Pay attention and be firm and proactive if you have an insect bite and a rash

On or about 6/20 my wife had an insect bite. By the 24th this bite which had the appearance at the site of being a bad mosquito bite, was surrounded by a nearly perfect circular ‘rash’ raised and red, about 8-10 inches in DIAMETER!

It was hot to the touch, with the bite just off center. She also had a degree or two of temp, and flu like symptoms.

Time for research on respectable sites before rushing off.

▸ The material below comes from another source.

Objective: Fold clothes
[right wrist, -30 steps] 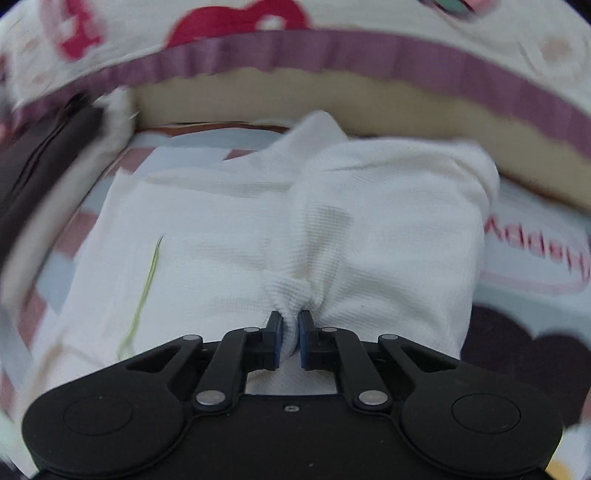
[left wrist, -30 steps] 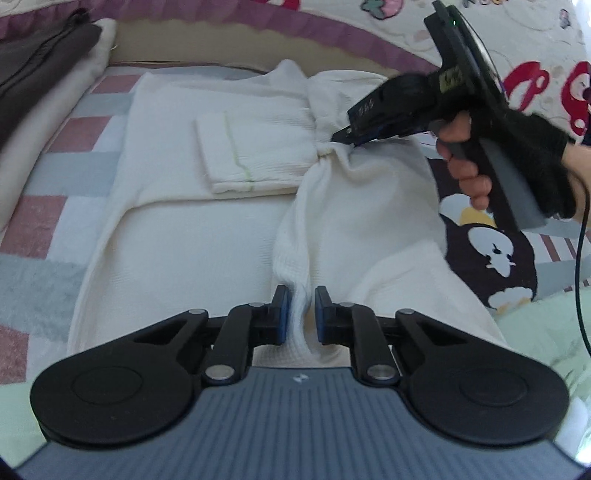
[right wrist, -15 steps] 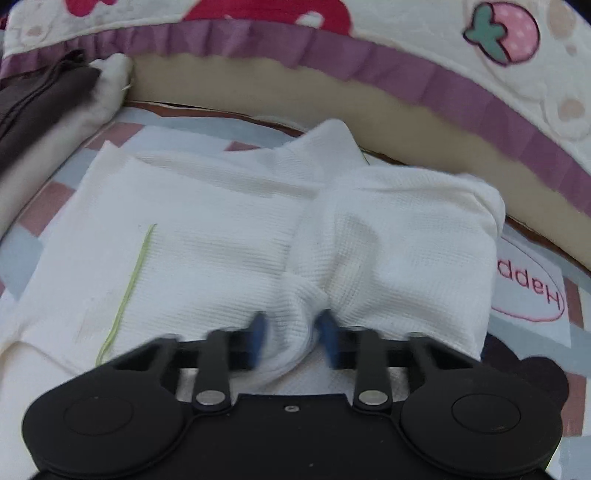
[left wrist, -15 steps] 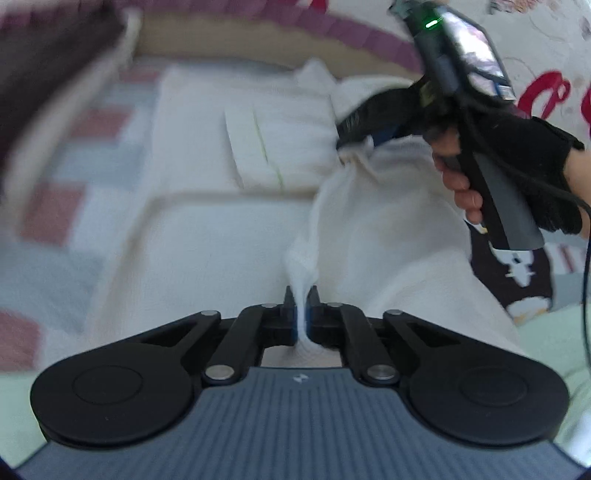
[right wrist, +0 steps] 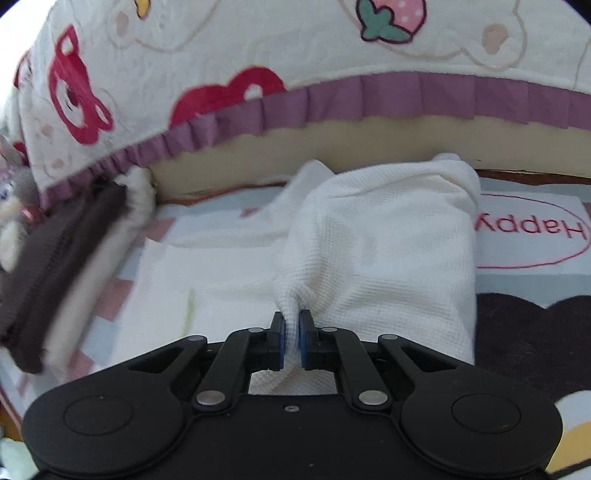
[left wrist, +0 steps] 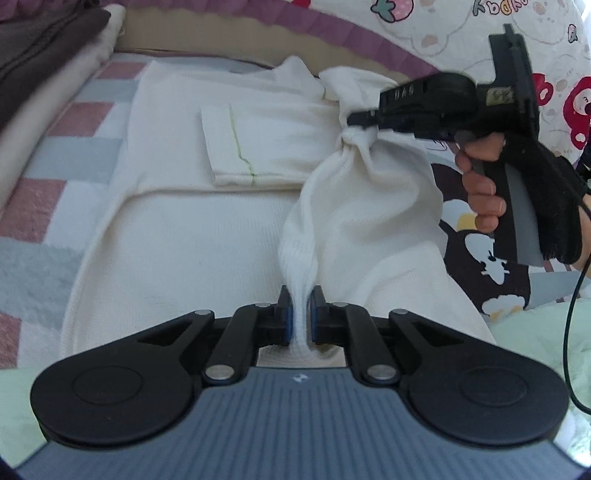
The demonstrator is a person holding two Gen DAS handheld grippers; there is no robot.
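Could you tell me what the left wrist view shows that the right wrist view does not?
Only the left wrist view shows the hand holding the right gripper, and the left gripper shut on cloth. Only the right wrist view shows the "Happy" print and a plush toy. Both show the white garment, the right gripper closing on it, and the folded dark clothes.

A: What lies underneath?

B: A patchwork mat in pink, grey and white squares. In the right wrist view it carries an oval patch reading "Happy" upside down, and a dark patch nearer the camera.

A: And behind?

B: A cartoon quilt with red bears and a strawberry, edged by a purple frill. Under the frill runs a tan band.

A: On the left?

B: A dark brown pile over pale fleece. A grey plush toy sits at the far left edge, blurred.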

Here is the result of that research which we have BEFORE visiting the primary care physician.
  • The county we live in is at higher, but not the highest risk for Lyme
  • Only 42% of patients who had Lyme in a CDC 2104 paper had the bulls-eye ‘target’ rash. MANY had a rash similar to my wife’s.
  • Usually greater than 2” inches in diameter, often 6-8” Rarely bull’s eye, usually uniformly red
  • ALL patients complained of flu like symptoms
  • Lyme disease is a clinical diagnosis made by a doctor or nurse by examining the patient..lab test are NOT POSSIBLE at the outset
  • Acute Lyme disease is not a laboratory diagnosis; a negative Lyme blood test does not exclude Lyme disease in the first few weeks of the illness.
  • 20% of people have a flu-like illness and NO rash.
  • Fever, aches, and abrupt severe fatigue can be the main symptoms of acute Lyme.
  • Lyme disease WILL affect disparate body systems, INCLUDING the heart, among others
  • The MAJORITY of Lyme diagnoses occur in May-June in the Northeast
So, we have rash, flu like symptoms, fatigue, and armed with info from Mayo, CDC, and various other scholarly articles SUCH AS THIS off to the doctor.

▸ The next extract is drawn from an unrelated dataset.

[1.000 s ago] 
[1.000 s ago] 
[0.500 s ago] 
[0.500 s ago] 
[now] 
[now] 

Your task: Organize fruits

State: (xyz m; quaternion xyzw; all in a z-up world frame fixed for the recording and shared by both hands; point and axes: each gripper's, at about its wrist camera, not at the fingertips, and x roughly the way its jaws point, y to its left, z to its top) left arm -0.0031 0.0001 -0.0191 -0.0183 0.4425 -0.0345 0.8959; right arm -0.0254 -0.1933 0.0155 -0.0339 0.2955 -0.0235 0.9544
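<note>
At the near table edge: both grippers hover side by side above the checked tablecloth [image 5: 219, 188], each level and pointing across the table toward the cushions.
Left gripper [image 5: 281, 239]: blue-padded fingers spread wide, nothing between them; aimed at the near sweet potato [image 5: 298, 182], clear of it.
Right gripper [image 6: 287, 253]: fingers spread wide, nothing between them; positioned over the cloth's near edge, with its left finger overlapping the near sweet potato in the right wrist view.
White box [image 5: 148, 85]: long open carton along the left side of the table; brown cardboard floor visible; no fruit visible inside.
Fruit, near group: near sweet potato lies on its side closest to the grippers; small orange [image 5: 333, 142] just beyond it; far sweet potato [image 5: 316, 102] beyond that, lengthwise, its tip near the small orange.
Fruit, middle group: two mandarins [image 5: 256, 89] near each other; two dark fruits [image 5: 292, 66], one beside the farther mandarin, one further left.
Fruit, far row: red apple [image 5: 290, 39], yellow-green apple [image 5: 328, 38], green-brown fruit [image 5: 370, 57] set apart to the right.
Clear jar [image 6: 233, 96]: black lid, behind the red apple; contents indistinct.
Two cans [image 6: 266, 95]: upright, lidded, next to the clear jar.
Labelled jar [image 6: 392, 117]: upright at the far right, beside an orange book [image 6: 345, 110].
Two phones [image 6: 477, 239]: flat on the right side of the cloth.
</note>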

I tell my wife as we go, ‘if I was a doctor and you walked in the door, since the clinical diagnosis MUST be on observation and symptoms, sorry but I would be compelled to treat you as if you had Lyme’. She is scared. So am I.

The Dr. REFUSES to accept that this MIGHT be Lyme (”I KEEP UP ON ALL THIS AND THIS ISN’T LYME’), insists it is contact dermatitis and a virus, and will not Rx the Lyme antibiotic, Doxycycline (which has been around since the 70′s), instead recommends Advil, Tylenol and patience and an Rx for a different antibiotic in case the fever spiked (it did), thus ‘proving’ it is a bacterial infection of other origin, and a steroid cream for the contact dermatitis.

Long story short, symptoms rapidly accelerated and the Physician Assistant did a Lyme test after several weeks, by which time, my wife could not sit down, lie down, sleep, eat, drink, and was continuously rubbing her legs in pain and whimpering. Still the PCP maintained ‘post viral syndrome’ and patience. Normal lab tests are all stone cold normal.

Almost THREE WEEKS and FOUR Dr visits have now taken place. The length of the Rx for doxycycline treatment for Lyme disease? 3 weeks.

The following morning we went to the ER.

I bring the lab tests, pictures of the rash at its worst, and the internist looks at the labs the pic, listens to my wife for less than 2 minutes, turns to me and says, ‘this is a picture of Lyme, and we are going to start treatment NOW’.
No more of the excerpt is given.